*Provided material*

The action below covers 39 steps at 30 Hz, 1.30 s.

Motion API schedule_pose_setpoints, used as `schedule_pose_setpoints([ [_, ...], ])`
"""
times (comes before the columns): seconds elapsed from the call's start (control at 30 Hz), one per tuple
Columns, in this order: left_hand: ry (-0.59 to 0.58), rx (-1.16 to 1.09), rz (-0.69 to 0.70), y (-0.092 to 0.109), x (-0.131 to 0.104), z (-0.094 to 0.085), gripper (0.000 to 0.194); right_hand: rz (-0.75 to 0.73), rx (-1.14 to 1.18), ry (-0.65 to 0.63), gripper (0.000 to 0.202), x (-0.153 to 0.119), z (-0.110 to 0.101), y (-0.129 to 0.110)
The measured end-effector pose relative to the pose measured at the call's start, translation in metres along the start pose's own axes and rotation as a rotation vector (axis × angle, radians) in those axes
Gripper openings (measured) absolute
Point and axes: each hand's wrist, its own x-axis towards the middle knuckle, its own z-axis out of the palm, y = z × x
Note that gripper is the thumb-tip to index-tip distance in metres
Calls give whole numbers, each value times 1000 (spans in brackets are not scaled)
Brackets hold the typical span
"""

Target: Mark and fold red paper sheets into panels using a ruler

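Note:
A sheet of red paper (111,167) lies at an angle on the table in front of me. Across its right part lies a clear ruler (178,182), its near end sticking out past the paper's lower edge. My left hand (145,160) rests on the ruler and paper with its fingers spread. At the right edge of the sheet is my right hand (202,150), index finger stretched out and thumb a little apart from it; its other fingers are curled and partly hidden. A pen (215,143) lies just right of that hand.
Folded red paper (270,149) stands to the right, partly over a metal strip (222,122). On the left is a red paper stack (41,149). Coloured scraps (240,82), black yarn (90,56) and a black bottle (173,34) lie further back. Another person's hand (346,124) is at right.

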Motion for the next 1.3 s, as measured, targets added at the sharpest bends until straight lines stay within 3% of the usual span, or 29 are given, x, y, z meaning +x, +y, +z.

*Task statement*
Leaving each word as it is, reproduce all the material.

*Written reply*
The action below covers 39 steps at 30 Hz, 1.30 s.

Motion API schedule_pose_setpoints, used as `schedule_pose_setpoints([ [_, ...], ])`
"""
times (comes before the columns): seconds elapsed from the call's start (control at 30 Hz), one per tuple
Columns, in this order: left_hand: ry (-0.59 to 0.58), rx (-1.16 to 1.09), rz (-0.69 to 0.70), y (-0.092 to 0.109), x (-0.131 to 0.104), z (-0.094 to 0.085), gripper (0.000 to 0.194); right_hand: rz (-0.75 to 0.73), rx (-1.14 to 1.18), ry (-0.65 to 0.63), gripper (0.000 to 0.202), x (-0.153 to 0.119), z (-0.110 to 0.101), y (-0.129 to 0.110)
The measured end-effector pose relative to the pose measured at the call's start, translation in metres along the start pose's own axes and rotation as a rotation vector (axis × angle, radians) in those axes
Gripper openings (measured) absolute
Point and axes: each hand's wrist, its own x-axis towards the middle knuckle, its own z-axis out of the palm, y = z × x
Note that gripper is the thumb-tip to index-tip distance in metres
Calls give whole numbers, each value times 1000 (spans in brackets are not scaled)
Brackets hold the typical span
"""

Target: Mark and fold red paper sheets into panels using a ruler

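Note:
A sheet of red paper (111,167) lies at an angle on the table in front of me. Across its right part lies a clear ruler (178,182), its near end sticking out past the paper's lower edge. My left hand (145,160) rests on the ruler and paper with its fingers spread. At the right edge of the sheet is my right hand (202,150), index finger stretched out and thumb a little apart from it; its other fingers are curled and partly hidden. A pen (215,143) lies just right of that hand.
Folded red paper (270,149) stands to the right, partly over a metal strip (222,122). On the left is a red paper stack (41,149). Coloured scraps (240,82), black yarn (90,56) and a black bottle (173,34) lie further back. Another person's hand (346,124) is at right.
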
Motion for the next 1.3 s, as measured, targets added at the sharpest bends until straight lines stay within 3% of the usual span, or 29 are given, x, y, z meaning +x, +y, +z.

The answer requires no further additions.